Me descubro la cabeza, apartando la frazada roja a cuadros, y siento cómo el sol comienza su lento ascenso en el cielo. Mi ciudad natal despierta envuelta en su tradicional camanchaca, un denso velo gris que anuncia otro lunes invernal de julio. La humedad traspasa las delgadas paredes de madera de la casa, trayendo consigo el aroma terroso de la madera vieja, mezclado con la sutil fragancia del naranjo del patio. Pero, para mi pesar, no solo la ciudad está empapada: las sábanas de mi cama también lo están. Ya levantado, con las rodillas temblorosas, mi cuerpo sabe lo que está por venir.
El tiempo parece apresurar su paso, y cada segundo es un latido más cercano al momento que temo. Solo quiero volver a la cama, esconderme bajo la frazada roja y cubrir mi vergüenza. A punto de dar las 07:00, mi madre irrumpe en la habitación sin aviso, sin «buenos días». El olor fresco de mi orina me delata. Su rostro, que ya buscaba mis ojos, se endurece en un instante. Sin decir una palabra, se gira y camina con paso firme hacia la cocina, en busca de la implacable cuchara de palo, esa que tampoco nunca siente el dolor que imparte.

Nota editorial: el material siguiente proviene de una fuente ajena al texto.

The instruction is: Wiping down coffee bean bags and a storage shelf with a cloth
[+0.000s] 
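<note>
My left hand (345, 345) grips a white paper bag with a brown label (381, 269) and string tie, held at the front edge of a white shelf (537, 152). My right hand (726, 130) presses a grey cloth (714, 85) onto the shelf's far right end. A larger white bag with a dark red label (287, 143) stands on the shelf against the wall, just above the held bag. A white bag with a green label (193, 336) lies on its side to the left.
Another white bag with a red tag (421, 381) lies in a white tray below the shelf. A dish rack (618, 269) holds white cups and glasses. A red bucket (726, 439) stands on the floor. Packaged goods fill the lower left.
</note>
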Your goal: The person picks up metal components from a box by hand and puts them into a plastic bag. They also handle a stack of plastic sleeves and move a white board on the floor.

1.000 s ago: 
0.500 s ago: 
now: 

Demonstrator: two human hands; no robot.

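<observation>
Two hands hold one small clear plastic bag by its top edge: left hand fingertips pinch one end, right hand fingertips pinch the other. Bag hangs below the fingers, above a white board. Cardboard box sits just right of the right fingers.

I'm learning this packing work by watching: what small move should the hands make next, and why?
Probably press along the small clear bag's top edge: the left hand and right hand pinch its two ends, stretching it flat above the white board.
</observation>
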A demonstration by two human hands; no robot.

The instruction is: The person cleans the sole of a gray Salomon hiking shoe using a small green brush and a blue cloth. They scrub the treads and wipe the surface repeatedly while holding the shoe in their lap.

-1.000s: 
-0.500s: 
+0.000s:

Regresa con ella en mano y me arranca de la cama con un tirón. Caigo al suelo, y me hago una bolita cubriendo mi cabeza con mis manos. Apenas un segundo después, el dolor comienza a golpearme. Suplico entre sollozos, prometiendo no volver a mojar la cama. Pero los golpes siguen cayendo, como si pudieran borrar mi vergüenza. Entre suspiros tímidos, me pregunto por qué no puedo desaparecer, esconderme en un rincón donde no pueda encontrarme, para que tal vez, al extrañarme, me perdone. Mientras tanto, Pirulo, mi fiel compañero, aúlla como si estuviera recibiendo cada golpe junto conmigo.
Finalmente, la cuchara se quiebra, y con ella mi resistencia. «Tienes que entender», dice mi madre, «esto es disciplina, esto es amor. Es mejor que te dé los golpes yo, antes que te los dé la vida». Me ordena ponerme el uniforme con los zapatos bien lustrados, salir al colegio en cinco minutos, peinado y sin desayuno. Asiento en silencio, agradeciendo su paciencia. El miedo al orfanato me consume más que los golpes.
En menos de cinco minutos, ya estoy en camino hacia el paradero, donde mi amigo, el Chapulín, me espera. No sin antes acariciar el pelaje negro y áspero del cuello de mi perro, surcado de cicatrices, testigos mudos de batallas libradas contra perros más grandes y fieros. Inclina su cabeza, sus ojos me miran con ese cariño incondicional que nunca falla y al saltar, como siempre, le prometo que jugaremos cuando regrese.
— ¡Hola Pedro! —me dice Chapulín al verme—. ¡Pareces cansado! ¿Todo bien?
— Hola, Chapulín. Más o menos, no dormí mucho y me duelen un poco los ojos.
— Mi abuelita dice que los ojos duelen por las injusticias que ven. Y parece que también te duelen las piernas.
— Tu abuelita me prometió tejer una bufanda como regalo de bienvenida. ¿Sabes si ya la terminó?
— Ah, sí… o quizás está haciendo uno de sus chalecos para los gatos. Le voy a preguntar cuando llegue a casa.
— Ahí viene la micro. A ver si tenemos suerte y nos vamos colgando de la puerta.
— Mi abuelita siempre dice: «Más vale tarde en este mundo que temprano en el otro».
1
— Ya, súbete tú primero… niñita.
La micro recorre el mismo camino de siempre, pasando por quebradas, poblaciones, cerros donde las casas cuelgan de sus laderas, calles sin pavimentar, perros, gatos madrugadores haciendo su rutina matutina y la playa. Agarro fuerte el asiento de adelante, como siempre.